▸ Exercise directions
Which lines below hold the word "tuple"? Report each one.

▸ Data extract
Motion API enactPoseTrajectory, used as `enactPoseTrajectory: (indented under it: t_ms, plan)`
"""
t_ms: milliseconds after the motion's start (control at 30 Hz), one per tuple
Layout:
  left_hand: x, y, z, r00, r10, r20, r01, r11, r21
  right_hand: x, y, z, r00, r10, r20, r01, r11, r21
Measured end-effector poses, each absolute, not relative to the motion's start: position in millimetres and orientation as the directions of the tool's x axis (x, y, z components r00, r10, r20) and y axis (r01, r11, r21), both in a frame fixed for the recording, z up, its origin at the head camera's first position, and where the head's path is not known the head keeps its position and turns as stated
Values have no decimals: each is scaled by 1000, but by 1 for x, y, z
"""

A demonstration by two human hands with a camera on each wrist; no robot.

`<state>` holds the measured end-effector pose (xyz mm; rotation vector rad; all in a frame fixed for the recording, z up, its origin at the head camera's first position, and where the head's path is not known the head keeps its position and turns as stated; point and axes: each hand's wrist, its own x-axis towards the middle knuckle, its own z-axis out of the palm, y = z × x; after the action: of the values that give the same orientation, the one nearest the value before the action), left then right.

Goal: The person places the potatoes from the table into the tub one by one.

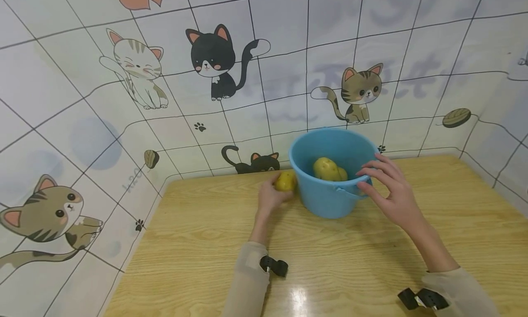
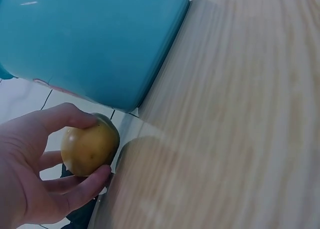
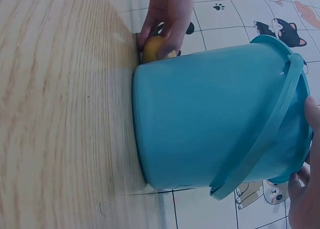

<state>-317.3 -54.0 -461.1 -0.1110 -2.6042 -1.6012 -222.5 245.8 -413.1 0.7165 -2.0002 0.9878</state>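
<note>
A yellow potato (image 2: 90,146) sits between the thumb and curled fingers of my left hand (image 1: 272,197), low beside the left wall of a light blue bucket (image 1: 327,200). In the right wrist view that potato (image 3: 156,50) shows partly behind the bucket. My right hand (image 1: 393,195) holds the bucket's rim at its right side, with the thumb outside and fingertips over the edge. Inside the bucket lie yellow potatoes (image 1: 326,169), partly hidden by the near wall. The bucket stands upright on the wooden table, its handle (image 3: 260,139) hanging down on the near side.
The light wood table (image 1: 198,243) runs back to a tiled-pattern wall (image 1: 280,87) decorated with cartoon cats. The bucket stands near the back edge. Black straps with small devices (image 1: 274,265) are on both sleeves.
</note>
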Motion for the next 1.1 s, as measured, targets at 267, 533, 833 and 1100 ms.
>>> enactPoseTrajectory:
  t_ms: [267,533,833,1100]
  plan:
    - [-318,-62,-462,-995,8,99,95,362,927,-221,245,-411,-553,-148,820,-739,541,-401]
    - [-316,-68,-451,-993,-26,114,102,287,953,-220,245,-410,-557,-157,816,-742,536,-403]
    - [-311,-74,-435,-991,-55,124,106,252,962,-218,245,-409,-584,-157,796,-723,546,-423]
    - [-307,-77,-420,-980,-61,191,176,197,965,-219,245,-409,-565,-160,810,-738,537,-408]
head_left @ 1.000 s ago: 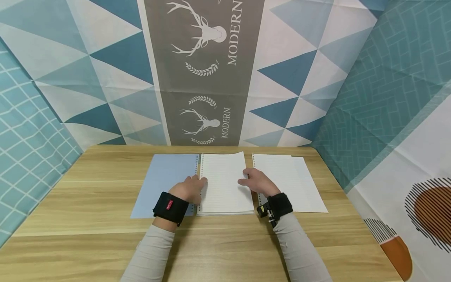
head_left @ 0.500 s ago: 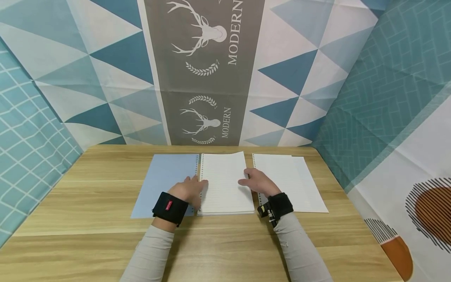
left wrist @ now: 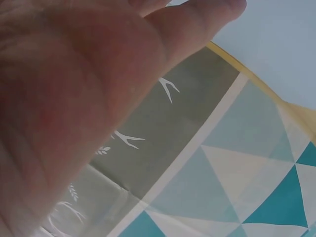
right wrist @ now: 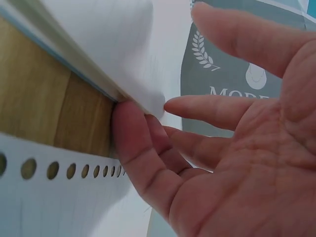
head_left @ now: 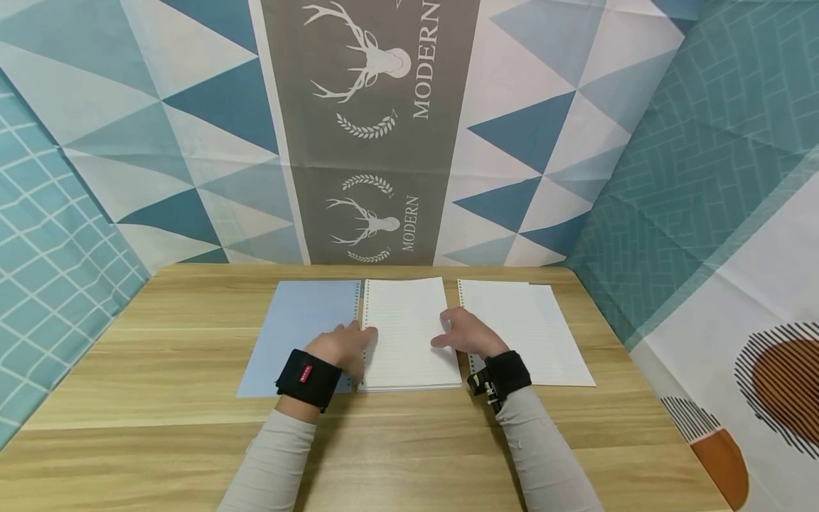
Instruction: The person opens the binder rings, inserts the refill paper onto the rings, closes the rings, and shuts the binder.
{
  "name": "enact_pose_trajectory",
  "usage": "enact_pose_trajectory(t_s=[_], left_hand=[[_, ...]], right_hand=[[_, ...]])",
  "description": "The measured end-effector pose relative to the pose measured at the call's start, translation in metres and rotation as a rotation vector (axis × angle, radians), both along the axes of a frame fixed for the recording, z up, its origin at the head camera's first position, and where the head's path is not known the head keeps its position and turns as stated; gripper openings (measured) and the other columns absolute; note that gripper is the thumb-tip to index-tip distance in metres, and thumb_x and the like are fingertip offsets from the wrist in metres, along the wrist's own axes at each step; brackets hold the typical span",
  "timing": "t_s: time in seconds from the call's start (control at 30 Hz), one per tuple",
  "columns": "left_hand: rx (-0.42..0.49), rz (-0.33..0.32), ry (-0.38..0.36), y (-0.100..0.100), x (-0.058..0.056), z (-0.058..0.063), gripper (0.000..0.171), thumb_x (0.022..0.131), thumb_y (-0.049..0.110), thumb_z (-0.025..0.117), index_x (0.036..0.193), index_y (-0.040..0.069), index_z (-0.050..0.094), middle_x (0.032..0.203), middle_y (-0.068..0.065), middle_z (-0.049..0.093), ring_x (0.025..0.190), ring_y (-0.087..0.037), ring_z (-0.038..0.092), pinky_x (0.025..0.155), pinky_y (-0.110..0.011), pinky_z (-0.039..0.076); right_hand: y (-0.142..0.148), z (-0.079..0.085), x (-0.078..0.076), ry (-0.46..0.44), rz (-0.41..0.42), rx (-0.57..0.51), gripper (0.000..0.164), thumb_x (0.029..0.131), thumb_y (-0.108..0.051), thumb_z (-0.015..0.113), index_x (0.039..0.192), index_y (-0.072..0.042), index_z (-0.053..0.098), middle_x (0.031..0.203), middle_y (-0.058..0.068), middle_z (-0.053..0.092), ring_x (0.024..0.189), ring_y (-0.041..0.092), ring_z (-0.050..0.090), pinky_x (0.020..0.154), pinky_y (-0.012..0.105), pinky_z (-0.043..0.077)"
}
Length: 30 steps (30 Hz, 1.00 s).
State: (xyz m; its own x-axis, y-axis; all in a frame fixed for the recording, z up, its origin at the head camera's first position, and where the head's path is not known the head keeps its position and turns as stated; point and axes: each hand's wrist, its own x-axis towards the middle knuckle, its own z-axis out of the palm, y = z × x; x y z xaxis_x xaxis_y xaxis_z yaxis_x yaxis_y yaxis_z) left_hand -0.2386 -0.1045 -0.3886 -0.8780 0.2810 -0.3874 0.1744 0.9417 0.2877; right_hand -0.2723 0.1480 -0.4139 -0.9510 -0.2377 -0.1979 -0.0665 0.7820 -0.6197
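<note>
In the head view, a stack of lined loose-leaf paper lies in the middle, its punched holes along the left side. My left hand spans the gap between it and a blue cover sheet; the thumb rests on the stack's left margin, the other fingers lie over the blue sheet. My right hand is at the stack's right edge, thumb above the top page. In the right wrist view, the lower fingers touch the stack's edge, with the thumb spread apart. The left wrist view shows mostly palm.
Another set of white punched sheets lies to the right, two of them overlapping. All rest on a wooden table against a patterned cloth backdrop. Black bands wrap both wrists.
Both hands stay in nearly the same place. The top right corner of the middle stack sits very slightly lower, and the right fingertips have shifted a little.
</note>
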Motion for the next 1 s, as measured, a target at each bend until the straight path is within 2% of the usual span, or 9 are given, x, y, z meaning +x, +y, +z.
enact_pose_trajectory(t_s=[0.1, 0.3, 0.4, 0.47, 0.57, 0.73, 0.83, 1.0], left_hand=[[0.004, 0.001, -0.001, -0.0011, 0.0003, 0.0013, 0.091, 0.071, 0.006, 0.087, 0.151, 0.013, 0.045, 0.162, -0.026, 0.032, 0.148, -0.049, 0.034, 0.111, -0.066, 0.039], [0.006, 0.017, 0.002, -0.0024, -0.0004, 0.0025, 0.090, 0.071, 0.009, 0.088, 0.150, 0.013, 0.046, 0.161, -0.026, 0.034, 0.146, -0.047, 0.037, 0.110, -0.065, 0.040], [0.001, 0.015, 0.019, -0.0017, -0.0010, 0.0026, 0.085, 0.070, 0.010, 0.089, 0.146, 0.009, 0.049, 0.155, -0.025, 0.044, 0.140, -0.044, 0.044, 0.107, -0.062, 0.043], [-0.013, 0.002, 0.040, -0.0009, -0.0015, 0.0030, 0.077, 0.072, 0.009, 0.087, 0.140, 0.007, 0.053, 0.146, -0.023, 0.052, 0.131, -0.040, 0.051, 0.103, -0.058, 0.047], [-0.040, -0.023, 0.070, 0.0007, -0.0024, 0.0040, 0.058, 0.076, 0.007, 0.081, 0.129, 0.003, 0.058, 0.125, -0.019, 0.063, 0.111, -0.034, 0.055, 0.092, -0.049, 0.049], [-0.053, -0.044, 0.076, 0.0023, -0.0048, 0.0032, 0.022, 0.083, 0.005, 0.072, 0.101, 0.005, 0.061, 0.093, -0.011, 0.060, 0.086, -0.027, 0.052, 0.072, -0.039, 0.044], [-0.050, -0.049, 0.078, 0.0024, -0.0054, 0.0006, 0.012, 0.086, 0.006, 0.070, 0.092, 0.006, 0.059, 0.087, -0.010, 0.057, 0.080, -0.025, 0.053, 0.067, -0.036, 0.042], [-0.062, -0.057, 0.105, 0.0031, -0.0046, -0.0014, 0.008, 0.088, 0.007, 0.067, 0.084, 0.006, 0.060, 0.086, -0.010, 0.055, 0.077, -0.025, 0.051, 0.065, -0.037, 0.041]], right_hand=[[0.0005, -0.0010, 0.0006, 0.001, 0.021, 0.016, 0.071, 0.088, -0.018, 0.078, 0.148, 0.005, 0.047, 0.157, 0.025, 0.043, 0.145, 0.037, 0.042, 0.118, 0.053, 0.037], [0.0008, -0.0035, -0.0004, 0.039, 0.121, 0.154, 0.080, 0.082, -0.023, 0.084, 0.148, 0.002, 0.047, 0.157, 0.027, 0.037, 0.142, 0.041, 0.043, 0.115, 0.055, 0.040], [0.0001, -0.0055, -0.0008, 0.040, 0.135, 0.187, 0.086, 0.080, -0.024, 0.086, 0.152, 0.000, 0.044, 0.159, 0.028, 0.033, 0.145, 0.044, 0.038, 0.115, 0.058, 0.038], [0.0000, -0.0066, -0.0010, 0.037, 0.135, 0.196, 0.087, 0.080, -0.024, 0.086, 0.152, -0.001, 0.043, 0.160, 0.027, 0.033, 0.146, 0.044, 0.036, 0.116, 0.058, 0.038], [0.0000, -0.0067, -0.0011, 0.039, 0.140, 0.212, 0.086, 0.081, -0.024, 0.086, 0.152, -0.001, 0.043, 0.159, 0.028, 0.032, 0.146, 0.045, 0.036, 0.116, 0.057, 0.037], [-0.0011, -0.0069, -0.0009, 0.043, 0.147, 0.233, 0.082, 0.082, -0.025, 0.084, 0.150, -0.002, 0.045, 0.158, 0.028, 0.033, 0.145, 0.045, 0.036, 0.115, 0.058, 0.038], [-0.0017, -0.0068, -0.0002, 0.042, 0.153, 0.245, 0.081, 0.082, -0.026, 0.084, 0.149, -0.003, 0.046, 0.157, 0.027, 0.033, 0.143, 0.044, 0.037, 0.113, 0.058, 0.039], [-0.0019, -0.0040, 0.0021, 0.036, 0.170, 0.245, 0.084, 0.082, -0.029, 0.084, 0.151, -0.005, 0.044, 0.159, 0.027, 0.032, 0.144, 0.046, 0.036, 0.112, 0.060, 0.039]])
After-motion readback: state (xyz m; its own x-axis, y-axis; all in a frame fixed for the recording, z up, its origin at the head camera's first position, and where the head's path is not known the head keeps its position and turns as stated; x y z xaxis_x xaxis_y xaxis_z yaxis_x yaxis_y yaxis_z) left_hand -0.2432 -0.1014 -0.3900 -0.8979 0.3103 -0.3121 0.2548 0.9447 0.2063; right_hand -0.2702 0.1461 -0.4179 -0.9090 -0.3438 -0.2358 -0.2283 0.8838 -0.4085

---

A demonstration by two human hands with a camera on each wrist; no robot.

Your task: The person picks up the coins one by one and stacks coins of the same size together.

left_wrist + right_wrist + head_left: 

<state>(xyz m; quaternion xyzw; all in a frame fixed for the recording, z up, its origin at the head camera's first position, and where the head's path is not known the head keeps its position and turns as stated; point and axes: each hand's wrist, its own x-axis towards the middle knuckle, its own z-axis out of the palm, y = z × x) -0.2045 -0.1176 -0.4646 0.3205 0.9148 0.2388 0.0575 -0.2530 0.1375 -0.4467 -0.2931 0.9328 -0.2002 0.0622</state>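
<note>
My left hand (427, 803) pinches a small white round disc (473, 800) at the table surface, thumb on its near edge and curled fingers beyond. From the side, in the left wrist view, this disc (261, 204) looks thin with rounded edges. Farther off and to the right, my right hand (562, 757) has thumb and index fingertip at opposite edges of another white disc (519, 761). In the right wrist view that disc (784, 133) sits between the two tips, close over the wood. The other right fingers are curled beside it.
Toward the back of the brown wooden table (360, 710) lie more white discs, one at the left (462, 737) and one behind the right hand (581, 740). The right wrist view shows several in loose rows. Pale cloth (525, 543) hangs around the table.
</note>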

▸ Exercise response
t_ms: milliseconds after the motion's start (control at 30 Hz), one per tuple
  "timing": "t_s: time in seconds from the call's start (control at 30 Hz), one per tuple",

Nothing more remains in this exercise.